Rev. E. H Newton
Theol. Sem. March 10, 1818
I have a specific object in writing to you at this time and have strong hopes that my letter will be the means of doing good. You know there are in our country many slaves, it is said more than a million in the U.S. This is a solemn, a shameful, a distressing fact. Why are they not liberated? It is said it would not do to liberate them till they are instructed. Why then are they not instructed?
The answer I apprehend would not be much to the credit of Christians. But I have another question to propose. Why do ministers and christians never pray for slaves? Is it not a fact that they are seldom or never mentioned in prayer? We pray for Heathens, jews and almost all classes of men but never for slaves. What can be the cause of this strange neglect? There are more than a million of slaves & most of them ignorant as Pagans in the heart of our own country, and yet nobody prays for them. But what can be done? Br. Newton let me tell you what & I wish you would do after looking soberly at the subject & remembering the slaves in private I hope you will pray for them in public and that too very frequently. And let me ask would it not be well to propose this to christians at a monthly [concert?] as an important object of prayer? Would it not be well to mention it in your sermon on the fast? Can you not mention it to other ministers, & to the association as an object of special prayer[?]
I attended meeting the other day in Haverhill & in one of the prayers mentioned the slaves. Rev. [???] Dodge said he did not recollect ever hearing them mentioned before, nor did he recollect that he had ever in his life prayed distinctly and particularly for slaves.

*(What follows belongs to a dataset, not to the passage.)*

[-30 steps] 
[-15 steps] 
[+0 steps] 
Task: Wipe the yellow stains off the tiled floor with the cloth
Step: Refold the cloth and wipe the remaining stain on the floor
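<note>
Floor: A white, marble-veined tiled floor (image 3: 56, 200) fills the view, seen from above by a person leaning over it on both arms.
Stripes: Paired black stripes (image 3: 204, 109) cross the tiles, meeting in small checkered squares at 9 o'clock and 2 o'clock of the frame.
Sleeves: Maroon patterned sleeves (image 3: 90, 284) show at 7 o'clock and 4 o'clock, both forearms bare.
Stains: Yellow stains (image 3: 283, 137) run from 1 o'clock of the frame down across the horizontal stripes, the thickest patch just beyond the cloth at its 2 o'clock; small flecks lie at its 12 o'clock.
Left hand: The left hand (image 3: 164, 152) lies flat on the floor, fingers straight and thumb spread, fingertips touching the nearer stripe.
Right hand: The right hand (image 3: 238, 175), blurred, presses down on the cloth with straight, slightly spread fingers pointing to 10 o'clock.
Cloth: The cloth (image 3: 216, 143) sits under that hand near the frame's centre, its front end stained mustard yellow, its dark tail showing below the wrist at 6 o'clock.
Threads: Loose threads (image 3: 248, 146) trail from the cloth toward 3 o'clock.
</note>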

He expressed a design to mention the subject at fast and to pray often for the slaves. Several of my brethren here feel deeply on the subject. Do unite your prayers and efforts with ours and see if something cannot be done, perhaps the S??d will hear our prayers and bless our endeavors. – I have now said what I had to say on this subject and it gives me some pleasure to reflect that I have for a few moments been the Negroes’ advocate. –
I will fill up my sheet by mentioning some interesting facts relative to the state of things in this vicinity. We have at present seven catechetical societies around us in [which] a large number of youth and children are studying the scriptures.
We have lately formed a society in the Seminary to promote our own acquaintance with the bible & to engage others in the work. One object is to learn what methods have been adopted and with what success.
Hon[.] Br. H. I am going to lay a tax on you. We wish you to write in your next letter a particular history of your Catechetical Society, your Sabbath Schools &e. &e. Suggest any good thoughts [which] may in some bright moments have sprung up in your mind. –
There is some unusual attention in this town. Several have obtained hopes. Prayer meetings and conferences begin to be more frequent & more fully attended. –
A spirit of activity is increasing among the students. They seem quite disposed to exert themselves in various ways to do good. Pray that our efforts may be judicious, & successful. –
The Rev. ? Oliphant is happily settled at Beverly where ? Emerson was.
HW. Emerson will open a school at Byfield in July to qualify young gentlemen & Ladies to teach school. This is one of the good things of the present day. Have you seen the Christians [orat???] It is a collection of religious speeches designed for reading & speaking in schools, academies & colleges. I am [persuaded] it will be useful.
The Mission to the Cherokees prospers wonderfully. The cause of the ? is advancing gloriously in many parts of the earth. Set us ? our hands and our hearts to the work.
– – – I ? the ? Such. Rep. to be sent to you. Have you received it? How do things go at Wilmington?
With much affection I am dear brother most sincerely yours &e
Love to ? H. Br. W. &e.
Pliny Fisk, “Letter concerning prayers for slaves and religion in Andover, Letter to Rev. Ephraim H. Newton” (March 10, 1818). Ms s 551. Andover Center for History and Culture, Andover, MA.